WP3. Numerical modelling of complex rheologies
We developed numerical models for studying the effects of history-dependent rheologies and of complex feedbacks on the deformation at various scales, from mantle convection and plate tectonics to hydrothermal fields. Main results to date are:
- establishment of an effective parameterisation of the mechanical anisotropy due to strain-induced orientation of olivine crystals in the mantle;
- extension of the capabilities of the code LaMEM, allowing the predict the 3D failure patterns that may be produced by fluid injection in a reservoir;
- constraints on the physical properties of the Large Low Shear Velocity provinces in the deep mantle based on convection models with a time-evolving rheology;
- numerical models of the growth of a transform fault by alternated aseismic creep and propagation of dynamic rupture.

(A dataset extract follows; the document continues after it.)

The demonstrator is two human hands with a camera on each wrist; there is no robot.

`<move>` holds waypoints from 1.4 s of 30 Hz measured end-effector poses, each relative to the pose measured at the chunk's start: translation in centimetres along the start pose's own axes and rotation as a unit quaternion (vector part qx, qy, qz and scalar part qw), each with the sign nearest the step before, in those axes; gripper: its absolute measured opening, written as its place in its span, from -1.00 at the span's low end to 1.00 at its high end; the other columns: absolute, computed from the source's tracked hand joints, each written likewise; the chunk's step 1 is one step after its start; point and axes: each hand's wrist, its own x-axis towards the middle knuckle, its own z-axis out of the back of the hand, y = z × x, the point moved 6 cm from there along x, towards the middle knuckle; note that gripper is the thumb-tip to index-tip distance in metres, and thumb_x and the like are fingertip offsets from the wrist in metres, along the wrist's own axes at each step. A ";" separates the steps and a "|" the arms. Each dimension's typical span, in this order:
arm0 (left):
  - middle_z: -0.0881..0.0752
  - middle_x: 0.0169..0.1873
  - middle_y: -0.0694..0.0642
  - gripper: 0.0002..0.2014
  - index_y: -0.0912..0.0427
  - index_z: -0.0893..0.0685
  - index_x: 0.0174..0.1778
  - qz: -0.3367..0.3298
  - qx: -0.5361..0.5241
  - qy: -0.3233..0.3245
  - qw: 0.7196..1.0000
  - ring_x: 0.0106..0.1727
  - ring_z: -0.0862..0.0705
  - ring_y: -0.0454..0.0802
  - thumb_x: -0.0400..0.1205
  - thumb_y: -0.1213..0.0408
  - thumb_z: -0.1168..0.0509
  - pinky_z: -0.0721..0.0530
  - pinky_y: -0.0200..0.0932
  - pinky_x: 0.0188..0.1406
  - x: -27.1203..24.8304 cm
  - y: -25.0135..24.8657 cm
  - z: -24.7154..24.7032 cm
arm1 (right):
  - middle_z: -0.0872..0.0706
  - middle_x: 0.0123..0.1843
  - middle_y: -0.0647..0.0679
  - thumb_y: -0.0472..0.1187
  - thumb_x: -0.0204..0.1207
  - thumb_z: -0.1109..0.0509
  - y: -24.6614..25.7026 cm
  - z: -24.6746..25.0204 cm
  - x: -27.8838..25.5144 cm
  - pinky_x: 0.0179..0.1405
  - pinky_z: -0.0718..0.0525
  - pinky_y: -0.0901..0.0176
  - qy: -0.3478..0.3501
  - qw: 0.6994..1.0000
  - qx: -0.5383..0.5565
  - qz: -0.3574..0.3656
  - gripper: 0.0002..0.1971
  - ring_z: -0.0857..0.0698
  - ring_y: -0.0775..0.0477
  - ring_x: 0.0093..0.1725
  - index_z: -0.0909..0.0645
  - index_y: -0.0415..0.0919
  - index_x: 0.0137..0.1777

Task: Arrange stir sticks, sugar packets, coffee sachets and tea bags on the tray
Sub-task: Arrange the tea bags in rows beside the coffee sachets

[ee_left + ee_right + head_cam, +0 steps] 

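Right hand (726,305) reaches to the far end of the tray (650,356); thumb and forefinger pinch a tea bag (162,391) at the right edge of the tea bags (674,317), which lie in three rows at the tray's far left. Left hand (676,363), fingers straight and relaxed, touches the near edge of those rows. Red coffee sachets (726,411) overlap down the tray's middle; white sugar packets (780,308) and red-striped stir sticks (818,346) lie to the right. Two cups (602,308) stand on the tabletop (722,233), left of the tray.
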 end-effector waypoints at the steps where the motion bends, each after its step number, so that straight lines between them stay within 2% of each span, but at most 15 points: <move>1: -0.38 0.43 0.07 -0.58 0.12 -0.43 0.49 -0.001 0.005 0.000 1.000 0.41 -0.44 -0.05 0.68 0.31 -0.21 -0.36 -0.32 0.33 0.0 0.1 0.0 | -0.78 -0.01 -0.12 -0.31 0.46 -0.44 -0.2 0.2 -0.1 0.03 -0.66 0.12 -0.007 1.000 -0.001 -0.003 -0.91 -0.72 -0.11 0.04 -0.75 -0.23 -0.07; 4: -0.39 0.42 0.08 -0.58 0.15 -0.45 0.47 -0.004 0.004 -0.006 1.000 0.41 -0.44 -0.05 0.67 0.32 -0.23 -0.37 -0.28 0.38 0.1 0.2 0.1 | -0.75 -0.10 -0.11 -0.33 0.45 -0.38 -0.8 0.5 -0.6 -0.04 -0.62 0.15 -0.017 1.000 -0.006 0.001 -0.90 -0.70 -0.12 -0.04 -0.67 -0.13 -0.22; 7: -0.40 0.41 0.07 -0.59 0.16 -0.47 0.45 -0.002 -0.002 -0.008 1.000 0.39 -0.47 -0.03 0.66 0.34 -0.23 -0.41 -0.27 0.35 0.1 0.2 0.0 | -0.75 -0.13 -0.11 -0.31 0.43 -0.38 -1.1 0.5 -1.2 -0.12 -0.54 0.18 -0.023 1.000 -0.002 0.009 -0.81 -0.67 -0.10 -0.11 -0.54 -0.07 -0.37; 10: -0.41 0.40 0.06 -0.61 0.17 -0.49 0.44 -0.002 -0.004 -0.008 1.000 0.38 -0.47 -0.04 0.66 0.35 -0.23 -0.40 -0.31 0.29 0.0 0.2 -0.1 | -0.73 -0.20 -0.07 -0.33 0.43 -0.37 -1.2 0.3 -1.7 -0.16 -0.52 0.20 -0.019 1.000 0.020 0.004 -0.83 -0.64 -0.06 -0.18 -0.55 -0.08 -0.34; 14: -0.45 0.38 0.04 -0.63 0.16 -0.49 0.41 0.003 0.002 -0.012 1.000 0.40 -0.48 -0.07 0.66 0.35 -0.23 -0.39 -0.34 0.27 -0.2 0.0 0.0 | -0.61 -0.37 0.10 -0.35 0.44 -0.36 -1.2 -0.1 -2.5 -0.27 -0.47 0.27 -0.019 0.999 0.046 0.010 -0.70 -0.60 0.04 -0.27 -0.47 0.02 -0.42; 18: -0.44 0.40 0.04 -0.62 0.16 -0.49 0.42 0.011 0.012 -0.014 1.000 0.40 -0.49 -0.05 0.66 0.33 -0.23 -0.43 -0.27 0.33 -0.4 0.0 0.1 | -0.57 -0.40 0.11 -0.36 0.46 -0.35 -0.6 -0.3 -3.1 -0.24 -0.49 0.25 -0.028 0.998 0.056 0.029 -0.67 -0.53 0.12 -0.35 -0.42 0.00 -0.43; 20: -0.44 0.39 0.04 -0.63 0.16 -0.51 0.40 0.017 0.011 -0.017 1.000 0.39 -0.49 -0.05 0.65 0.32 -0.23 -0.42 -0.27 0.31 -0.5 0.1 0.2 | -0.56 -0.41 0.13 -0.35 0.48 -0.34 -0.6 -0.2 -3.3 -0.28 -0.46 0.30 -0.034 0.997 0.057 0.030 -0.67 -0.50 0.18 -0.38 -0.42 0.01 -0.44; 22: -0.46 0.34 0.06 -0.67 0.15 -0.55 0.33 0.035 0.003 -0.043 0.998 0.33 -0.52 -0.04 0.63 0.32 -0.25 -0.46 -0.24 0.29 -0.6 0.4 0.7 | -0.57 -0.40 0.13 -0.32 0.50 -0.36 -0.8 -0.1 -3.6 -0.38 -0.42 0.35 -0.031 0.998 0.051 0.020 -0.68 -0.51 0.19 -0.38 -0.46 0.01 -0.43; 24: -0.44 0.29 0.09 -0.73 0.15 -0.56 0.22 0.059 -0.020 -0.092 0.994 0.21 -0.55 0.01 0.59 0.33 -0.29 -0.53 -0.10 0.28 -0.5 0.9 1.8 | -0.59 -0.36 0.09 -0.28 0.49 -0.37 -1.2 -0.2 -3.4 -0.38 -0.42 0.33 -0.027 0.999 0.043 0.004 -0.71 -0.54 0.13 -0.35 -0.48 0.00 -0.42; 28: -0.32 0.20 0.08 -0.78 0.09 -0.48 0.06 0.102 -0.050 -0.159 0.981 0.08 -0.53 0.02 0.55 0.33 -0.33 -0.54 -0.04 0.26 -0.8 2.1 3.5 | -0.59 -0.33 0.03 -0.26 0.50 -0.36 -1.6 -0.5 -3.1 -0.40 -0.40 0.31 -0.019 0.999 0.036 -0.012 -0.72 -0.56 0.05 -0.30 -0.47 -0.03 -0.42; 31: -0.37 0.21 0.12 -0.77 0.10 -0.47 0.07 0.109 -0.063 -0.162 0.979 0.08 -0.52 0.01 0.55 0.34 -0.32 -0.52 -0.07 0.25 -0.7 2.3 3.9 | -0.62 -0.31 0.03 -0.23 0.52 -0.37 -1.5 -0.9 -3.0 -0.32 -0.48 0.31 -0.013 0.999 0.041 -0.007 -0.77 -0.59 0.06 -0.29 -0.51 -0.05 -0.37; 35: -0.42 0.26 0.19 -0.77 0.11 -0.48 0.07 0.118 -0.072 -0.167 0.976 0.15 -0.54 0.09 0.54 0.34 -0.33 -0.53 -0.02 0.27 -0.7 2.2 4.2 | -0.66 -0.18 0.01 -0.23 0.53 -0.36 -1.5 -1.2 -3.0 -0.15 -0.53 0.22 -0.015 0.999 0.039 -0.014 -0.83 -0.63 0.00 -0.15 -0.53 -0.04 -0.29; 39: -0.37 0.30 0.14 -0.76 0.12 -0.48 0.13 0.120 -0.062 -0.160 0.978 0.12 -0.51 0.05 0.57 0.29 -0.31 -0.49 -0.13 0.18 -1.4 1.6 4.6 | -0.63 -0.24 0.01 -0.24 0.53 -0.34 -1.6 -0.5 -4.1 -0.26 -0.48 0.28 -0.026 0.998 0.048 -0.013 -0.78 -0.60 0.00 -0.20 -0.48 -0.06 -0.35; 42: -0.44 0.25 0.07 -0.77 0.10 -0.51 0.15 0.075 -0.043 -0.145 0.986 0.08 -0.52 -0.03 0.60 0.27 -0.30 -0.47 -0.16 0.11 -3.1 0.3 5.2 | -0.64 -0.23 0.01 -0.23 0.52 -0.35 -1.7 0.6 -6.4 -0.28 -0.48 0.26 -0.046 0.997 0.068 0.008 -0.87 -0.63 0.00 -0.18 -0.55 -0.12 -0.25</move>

WP4. Seismological investigations of deformation and rheology
We developed and/or perfected seismological methods to indirectly study the deformation of the Earth. Most notable results to date are:
- seismic evidence of flow-induced anisotropy in the lowermost mantle beneath the central Atlantic;
- a modelllng workflow to predict the seismic anisotropy of salt structures in sedimentary basins;
- methods based on the analysis of seismic anisotropy to study fracture compliance.

WP.5 Training
This WP comprised a personalized follow-up of each ESRs career development plansand network-wide activities.The 4 workshops and 4 short-courses planned were successfully organized (cf. ITN CREEP website). All ESRs performed at least one academic and one industrial secondment.

WP6. Public engagement
The CREEP ESRs attended >30 international conferences, where they presented 41 orals and 47 posters, winning 3 Outstanding Student Presentation Awards. They published 16 articles in 1st-level journals in Earth Sciences. Other articles are submitted or in preparation. They also led or participated to a range of outreach activities. They prepared movies (Special Award of the Honorary Committee of the “On the Rocks” video contest) and webpages presenting their work, visited schools and received school pupils in the labs, created blogs sharing their experience, contributed with articles to the EGU and to the AGU websites, and created and presented experiments in science events in France, Switzerland, Germany, the Netherlands, and UK.
The main impact of the ITN CREEP has been to:
- contribute to the formation of a new generation of creative, entrepreneurial and innovative young researchers;
- enhance the intersectoral dimension of the doctoral/early stage training in Earth Sciences in Europe;
- advance our understanding of how the complex rheology of Earth and industrial materials controls their mechanical behaviour and the associated economic or societal impacts;
- sensitize young researchers to their responsibility in making scientific research and its outcomes understood by the society;
- promote scientific careers among young Europeans.

These objectives have been successfully fulfilled. Our training/dissemination impact has been enhanced by effective exchanges with other EU projects, like EPOS and other ITNs in Earth Sciences.